Все мысли у Ливии вылетели из головы. Ферн выглядела такой потерянной, что она испытала острое чувство вины. Какая же она эгоистка! Сестре плохо, а она думает только о себе. Не о себе, конечно, а о Конеле Сазерленде.
— Я помогу тебе, — пересилила себя Ливия. Конел промолчал. Вероятно, он считал, что она действительно должна исполнить свой сестринский долг, тем более их помолвка — чистая фикция.
Они управились с уборкой минут за сорок, но еще часа полтора Ферн изливала свое отчаяние.

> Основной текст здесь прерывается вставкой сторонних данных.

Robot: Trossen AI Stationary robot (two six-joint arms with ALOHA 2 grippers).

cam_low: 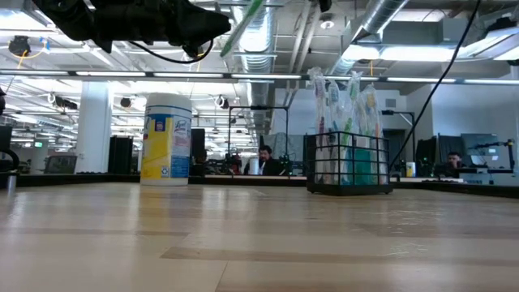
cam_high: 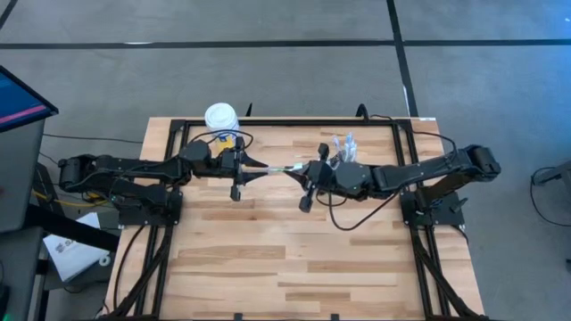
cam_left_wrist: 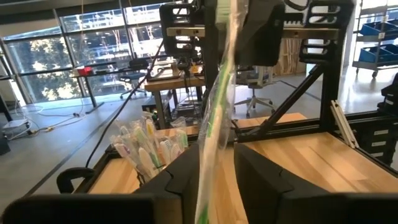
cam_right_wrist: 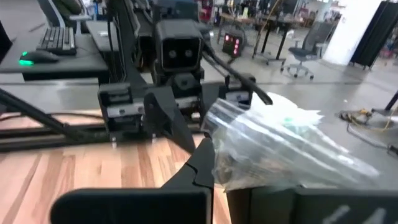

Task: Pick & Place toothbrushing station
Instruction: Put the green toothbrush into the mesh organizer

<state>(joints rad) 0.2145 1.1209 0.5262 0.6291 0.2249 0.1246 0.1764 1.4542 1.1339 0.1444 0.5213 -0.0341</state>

Ливия молча слушала, не зная, что сказать. Ясно было одно: какое бы решение ни приняли Билл и Ферн, кто-то один все теряет. Может, и был какой-то выход из создавшегося положения, но лично она его не видела.
Наконец Ливия пожелала сестре спокойной ночи и побежала наверх, к Конелу. На втором этаже было тихо, и Ливия на минутку остановилась у двери в спальню. От предвкушения встречи у нее перехватывало дыхание. Сестринский долг она исполнила и теперь с чистым сердцем может отдаться своим делам.
Набрав побольше воздуха, Ливия отворила дверь и проскользнула в спальню. Лунный свет струился из окна и освещал крупную фигуру Конела, лежащего в кровати. Ливия чуть помешкала, ожидая, не скажет ли он чего, чтобы понять, в каком он настроении. Не дождавшись, она подошла к кровати и посмотрела на него.
Конел спал! Пока она там выслушивала излияния сестры, мечтая о той минуте, когда поднимется наверх, он уснул. Как он мог?!
Спокойнее, подсказывал ей здравый смысл. Конечно, она одержима Конелом, но это еще не значит, что он тоже одержим ею. Судя по всему, ни капли не одержим. Иначе не спал бы.
От огорчения у Ливии бессильно опустились плечи. У нее было такое ощущение, что она попала в ловушку, и в этом было что-то пугающее и одновременно притягательное.
Если б она могла сейчас же отдаться любви с ним, ну хоть свернуться калачиком у него под боком, да разок-другой нечаянно толкнуть его, разумеется, как бы во сне… Почувствовав прилив бодрости, Ливия быстро разделась и юркнула под одеяло поближе к Конелу.